Ubicable en ese grupo de escritores mexicanos perdidos en su propia escritura, Sergio Fernández publica en 1983 Los desfiguros de mi corazón, un libro alejado de sus galimatías anteriores. Desde aquella anécdota en la que se caracterizaba mecánicamente a los invitados a una cena, Los signos perdidos (1958), Sergio Fernández pareció entregarse a la busca de un camino expresivo que siempre se quedaba oculto tras un bosque de signos. Después de su segunda entrega, la novela En tela de juicio (1964) centrada en un singular impasse, se tuvo la certeza de que Fernández escribía un tipo de literatura intelectualizante, de grandes pretensiones, encerrada en su propio laberinto tautológico: el lenguaje. A este tipo de narraciones se le llamó “literatura de conceptos”. Con Los peces (1968), los textos de Fernández enmohecidos por largos años de cubículos y salones de clase, siguieron en su misma vocación: el circunloquio, la barroquería menos que el barroco, la imposibilidad de contar una historia sin retorcerla.

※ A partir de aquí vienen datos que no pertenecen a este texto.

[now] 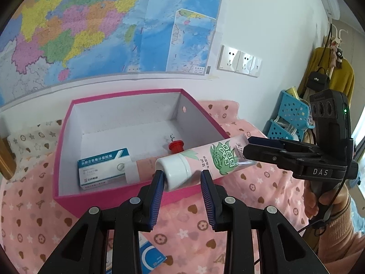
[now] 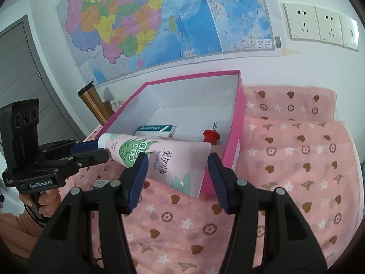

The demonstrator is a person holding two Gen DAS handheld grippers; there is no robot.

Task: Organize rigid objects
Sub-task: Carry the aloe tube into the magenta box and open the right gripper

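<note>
A pink hand-cream tube (image 1: 205, 159) with a white cap lies tilted over the near rim of the pink box (image 1: 66, 134). My left gripper (image 1: 182, 178) is open, its fingers on either side of the cap. My right gripper (image 2: 178, 171) is open around the tube's flat crimped end (image 2: 182, 171); the left wrist view shows it (image 1: 246, 150) at that end. Inside the box lie a blue-and-white medicine carton (image 1: 102, 166) and a small red stopper (image 1: 175, 147). The box (image 2: 238, 118) also shows in the right wrist view.
The box stands on a pink patterned cloth (image 2: 296, 159) against a white wall with a map. Another blue-and-white carton (image 1: 150, 258) lies on the cloth under my left gripper. A gold tumbler (image 2: 93, 105) stands left of the box. Blue baskets (image 1: 289, 118) stand at the right.
</note>
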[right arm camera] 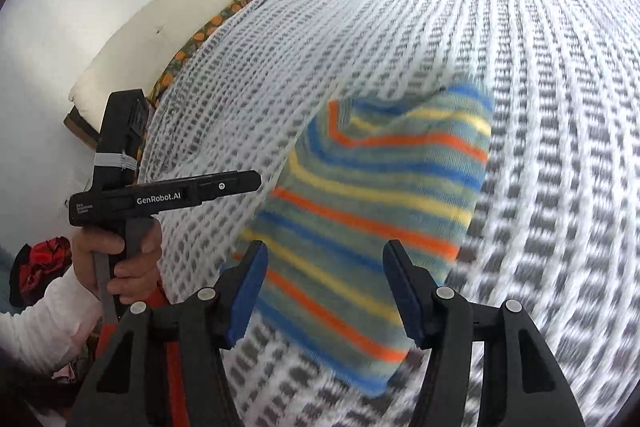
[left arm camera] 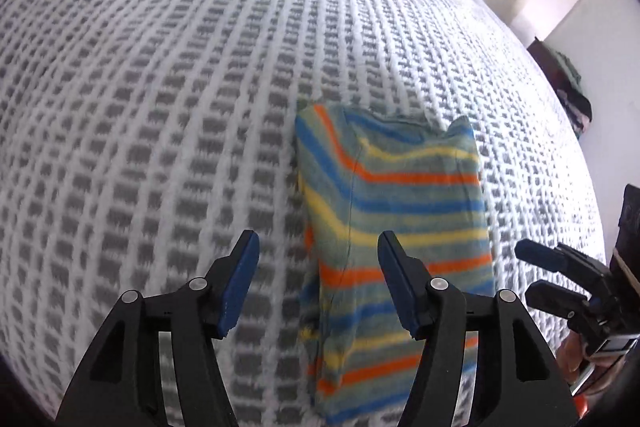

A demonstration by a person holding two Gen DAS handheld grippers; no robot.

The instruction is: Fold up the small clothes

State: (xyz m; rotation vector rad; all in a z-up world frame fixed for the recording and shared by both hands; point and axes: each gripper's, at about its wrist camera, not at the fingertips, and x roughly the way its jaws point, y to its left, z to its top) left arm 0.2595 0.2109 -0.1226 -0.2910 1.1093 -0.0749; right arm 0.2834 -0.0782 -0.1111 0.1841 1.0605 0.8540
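Note:
A small striped garment [left arm camera: 400,195], banded in blue, orange, yellow and grey-green, lies folded into a narrow oblong on the bed. My left gripper [left arm camera: 318,243] hovers open over its near left edge; its right finger overlaps the cloth in view and nothing is pinched. My right gripper [right arm camera: 326,251] also stands open above the near half of the garment [right arm camera: 380,195], its pads apart from the cloth. In the left wrist view the right gripper [left arm camera: 528,273] shows at the garment's right side. In the right wrist view the left gripper [right arm camera: 256,181] is seen side-on, held by a hand [right arm camera: 116,259].
A white and grey waffle-weave bedspread [left arm camera: 160,107] covers the whole bed. An orange patterned sheet [right arm camera: 224,23] and a cream cushion [right arm camera: 180,7] run along the bed's far left edge. A red cloth heap [right arm camera: 44,259] lies low on the left. Dark furniture with clothes [left arm camera: 568,87] stands by the wall.

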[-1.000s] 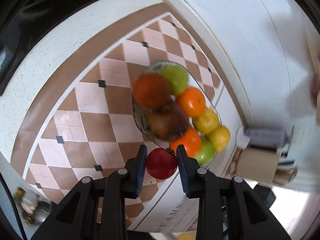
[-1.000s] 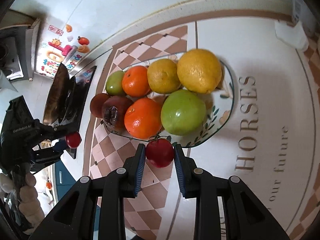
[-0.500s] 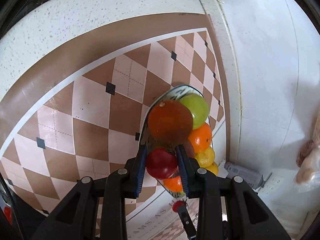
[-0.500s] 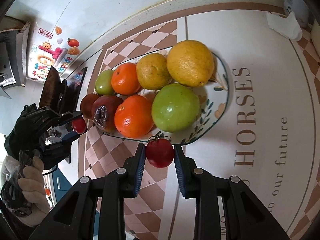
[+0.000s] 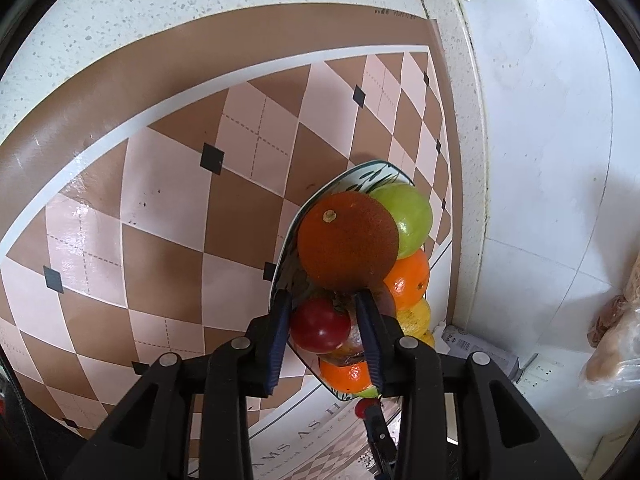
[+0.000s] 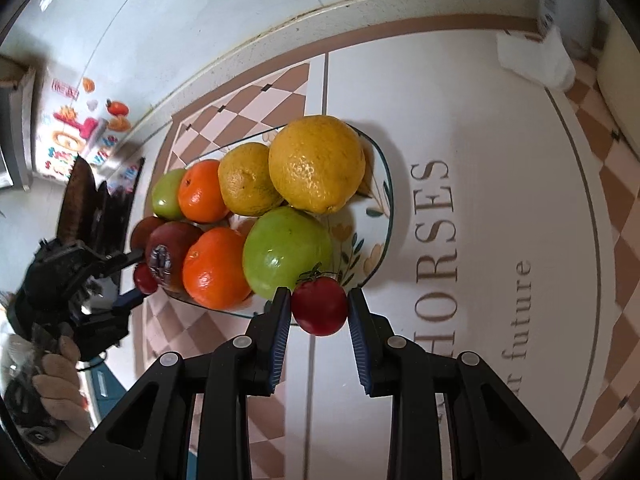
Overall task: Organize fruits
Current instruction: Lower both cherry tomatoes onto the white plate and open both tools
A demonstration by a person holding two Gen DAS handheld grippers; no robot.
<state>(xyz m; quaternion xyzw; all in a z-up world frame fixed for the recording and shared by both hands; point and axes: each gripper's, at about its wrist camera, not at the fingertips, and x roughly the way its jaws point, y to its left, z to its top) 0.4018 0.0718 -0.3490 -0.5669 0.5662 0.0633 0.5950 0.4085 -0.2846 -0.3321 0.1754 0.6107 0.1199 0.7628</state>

Veinticinco años después de su primer libro, Sergio Fernández hace un poco de luz en su producción literaria, en un recuento honesto y preciso de sus obras que viene a ser la primera sorpresa que depara el anecdotario de Los desfiguros de mi corazón.

¿Qué diferencia hay entre este “anecdotario” de Fernández y su producción anterior? Que en Los desfiguros de mi corazón el autor coloca a las ganas de escribir por encima de sus reflexiones estéticas y sus concepciones filológicas, aunque no todas las veces por encima de la verba cultosa. Pero nada de lo que Fernández ha escrito antes es tan fresco como estos desfiguros. Allá el rebuscamiento narrativo y los pininos conceptuales, acá el mundo. Antes, los malabarismos, ahora las bolas fijas. En este último libro aparece su mundo, y aunque en efecto Fernández quiere sustituir la toga anterior por los pants nuevos, no se quita el birrete y las mayúsculas cuando quiere explicar el cambio, “abrirse”, en la entrada del libro: “Tal cual (una aclaración para mí)”, donde habla de sus Importantísimas Manías: “Es por ello, reitero, que necesito de la anécdota, que abarca más de lo que afirmo: abraza mis manías por la Alquimia, la Cábala, la Magia, la Santería o el Tarot; por la pintura y por obscenidades medianamente disfrazadas; por viajes y distancias que llegan a Sor Juana”. Fernández nombra a la ciudad de México como el lugar en el que ha tejido y destejido sus pespuntes y hace otra presentación, más pertinente, de sus historias o anécdotas: “Con ellas revivo un destino, lo que significa destejerlo para recrearlo. Penélope yo mismo a pesar de mi piccola historia. En la redoma mi diablo deja las muletas y, ambicioso, acumula: Guadalajara, Roma, Bahía, Sao Paulo. Un hermafrodita, un poeta romántico. Un novelista ilustre. Un médico alquimista. Un poeta, un escultor barroco; putas, una alcahueta. Un actor cómico del cine mudo. Un crimen insignificante, crueldades; aproximaciones, todas, a lo que llamamos realidad”.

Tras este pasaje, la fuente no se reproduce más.